7. Significant breach
A breach must be reported if it is considered significant. Factors that may determine significance include:
- the sensitivity of the information
- the volume of information involved
- the number of affected individuals
- whether multiple agents contributed to the breach
Even if there is no confirmed harm, a breach may be considered significant.

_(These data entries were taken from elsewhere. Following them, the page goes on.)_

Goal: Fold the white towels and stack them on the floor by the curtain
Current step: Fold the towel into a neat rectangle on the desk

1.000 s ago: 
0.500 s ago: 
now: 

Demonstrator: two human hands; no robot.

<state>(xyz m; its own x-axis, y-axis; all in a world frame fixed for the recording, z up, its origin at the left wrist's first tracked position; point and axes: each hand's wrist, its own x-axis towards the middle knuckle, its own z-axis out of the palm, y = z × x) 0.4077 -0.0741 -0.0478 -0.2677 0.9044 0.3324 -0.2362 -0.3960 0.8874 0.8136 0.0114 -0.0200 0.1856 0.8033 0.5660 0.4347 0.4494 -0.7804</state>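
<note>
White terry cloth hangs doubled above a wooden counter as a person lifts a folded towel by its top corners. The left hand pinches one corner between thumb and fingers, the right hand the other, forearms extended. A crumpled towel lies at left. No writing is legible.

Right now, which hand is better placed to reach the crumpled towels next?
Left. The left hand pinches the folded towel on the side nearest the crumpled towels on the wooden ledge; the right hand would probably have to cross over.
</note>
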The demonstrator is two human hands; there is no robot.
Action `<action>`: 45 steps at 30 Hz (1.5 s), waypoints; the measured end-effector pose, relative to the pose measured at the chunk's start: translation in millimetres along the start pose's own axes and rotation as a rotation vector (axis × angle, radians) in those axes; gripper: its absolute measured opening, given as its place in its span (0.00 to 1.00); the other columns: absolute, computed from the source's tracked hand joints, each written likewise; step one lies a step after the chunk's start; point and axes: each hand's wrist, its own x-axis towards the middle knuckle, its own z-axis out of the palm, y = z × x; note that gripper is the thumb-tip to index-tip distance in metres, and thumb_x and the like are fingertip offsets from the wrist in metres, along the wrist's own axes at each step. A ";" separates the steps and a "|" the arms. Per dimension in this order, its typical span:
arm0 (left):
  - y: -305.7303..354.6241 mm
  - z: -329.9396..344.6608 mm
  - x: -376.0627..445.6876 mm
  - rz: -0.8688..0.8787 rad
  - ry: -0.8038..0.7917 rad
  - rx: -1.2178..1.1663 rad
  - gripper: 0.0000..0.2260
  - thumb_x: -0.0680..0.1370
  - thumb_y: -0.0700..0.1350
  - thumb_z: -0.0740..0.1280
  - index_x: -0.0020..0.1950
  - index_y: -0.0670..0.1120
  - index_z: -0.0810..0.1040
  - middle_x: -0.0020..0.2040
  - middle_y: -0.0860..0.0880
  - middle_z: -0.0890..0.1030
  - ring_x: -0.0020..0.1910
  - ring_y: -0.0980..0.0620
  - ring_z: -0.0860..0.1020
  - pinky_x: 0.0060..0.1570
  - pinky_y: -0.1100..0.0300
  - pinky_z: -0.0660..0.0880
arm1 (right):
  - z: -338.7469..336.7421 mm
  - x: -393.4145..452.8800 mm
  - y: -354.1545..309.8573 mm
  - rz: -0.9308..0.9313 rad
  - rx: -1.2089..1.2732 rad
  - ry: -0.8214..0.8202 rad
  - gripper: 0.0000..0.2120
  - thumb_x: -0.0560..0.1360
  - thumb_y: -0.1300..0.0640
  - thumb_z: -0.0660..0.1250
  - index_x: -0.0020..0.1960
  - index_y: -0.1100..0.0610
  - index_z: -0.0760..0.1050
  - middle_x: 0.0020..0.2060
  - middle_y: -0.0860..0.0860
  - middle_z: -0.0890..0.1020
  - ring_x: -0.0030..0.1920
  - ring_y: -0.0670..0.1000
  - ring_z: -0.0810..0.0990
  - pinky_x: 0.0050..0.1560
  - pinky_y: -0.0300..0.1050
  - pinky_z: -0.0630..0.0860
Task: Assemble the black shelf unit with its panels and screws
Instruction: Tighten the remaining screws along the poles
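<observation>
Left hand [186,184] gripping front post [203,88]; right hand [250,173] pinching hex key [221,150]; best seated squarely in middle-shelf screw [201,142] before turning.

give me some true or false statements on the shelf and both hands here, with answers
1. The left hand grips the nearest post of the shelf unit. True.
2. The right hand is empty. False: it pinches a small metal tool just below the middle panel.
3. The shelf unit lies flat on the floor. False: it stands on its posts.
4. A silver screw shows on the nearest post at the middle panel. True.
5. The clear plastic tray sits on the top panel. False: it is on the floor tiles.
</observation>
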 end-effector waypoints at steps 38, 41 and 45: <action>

For example, sending a client’s mental health assessment to a large distribution list instead of a single provider may be considered significant.
Annual Reporting to the Information and Privacy Commissioner
Since January 1, 2018, health information custodians must maintain records of privacy breaches.

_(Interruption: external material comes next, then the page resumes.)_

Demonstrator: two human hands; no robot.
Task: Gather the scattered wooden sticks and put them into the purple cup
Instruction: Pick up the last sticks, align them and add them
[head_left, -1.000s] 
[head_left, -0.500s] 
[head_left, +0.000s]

HICs must submit annual statistical reports to the Information and Privacy Commissioner describing the number of times personal health information was:
- stolen
- lost
- used without authority
- disclosed without authority
Reports must include all breaches that occurred during the year, even if f they did not require immediate reporting to the Commissioner when they occurred.
Reporting to the College of Dietitians of Ontario or Other Regulators
Health information custodians must report disciplinary actions related to appropriate regulatory college.
For dietitians, this applies when:
- employment is suspended or terminated
- privileges are revoked or restricted
- a dietitian resigns before these actions occur
The report must be submitted in writing immediately and no more than 30 days after the incident. See Mandatory Reporting for more details.
Policies and Procedures
Because mandatory reporting can be complex, dietitians who are health information custodians should implement internal policies to detect, manage, and respond to privacy breaches.
The CDO provides further guidance in the Privacy of Personal Information Dietetic Practice Tool Kit.
Offences
PHIPA was amended in 2016 to remove the limitation period for prosecuting offences and to allow for administrative monetary penalties. Deliberate violations — such as unauthorized access, disclosure, or insecure disposal of personal health information — are offences under section 72 of PHIPA.
Penalties include:
- fines up to $200,000 for individuals
- fines up to $1,000,000 for organizations
- potential imprisonment for up to one year
Examples of offences include intentional snooping or discarding shredded documents containing personal health information.
References
College Standards, Guidelines, and other articles
College of Dietitians of Ontario (2019). Professional Practice Standard: Consent to treatment and for the collection, use, and disclosure of personal health information.
College of Dietitians of Ontario. (2020). Privacy of Personal Information Dietetic Practice Tool kit for Registered Dietitians in Ontario.
College of Dietitians of Ontario (2022). Mandatory Reporting.
Information and Privacy Commissioner of Ontario
Information and Privacy Commissioner of Ontario (2017). Annual reporting of privacy breach statistics to the commissioner – requirements for the health sector.
Information and Privacy Commissioner of Ontario (2018a). Report a health privacy breach.
Information and Privacy Commissioner of Ontario (2018b). Responding to a Health Privacy Breach: Guidelines for the Health Sector.
Legislation
Personal Health Information Protection Act, 2004, S.O. 2004, c. 3, Sched. A.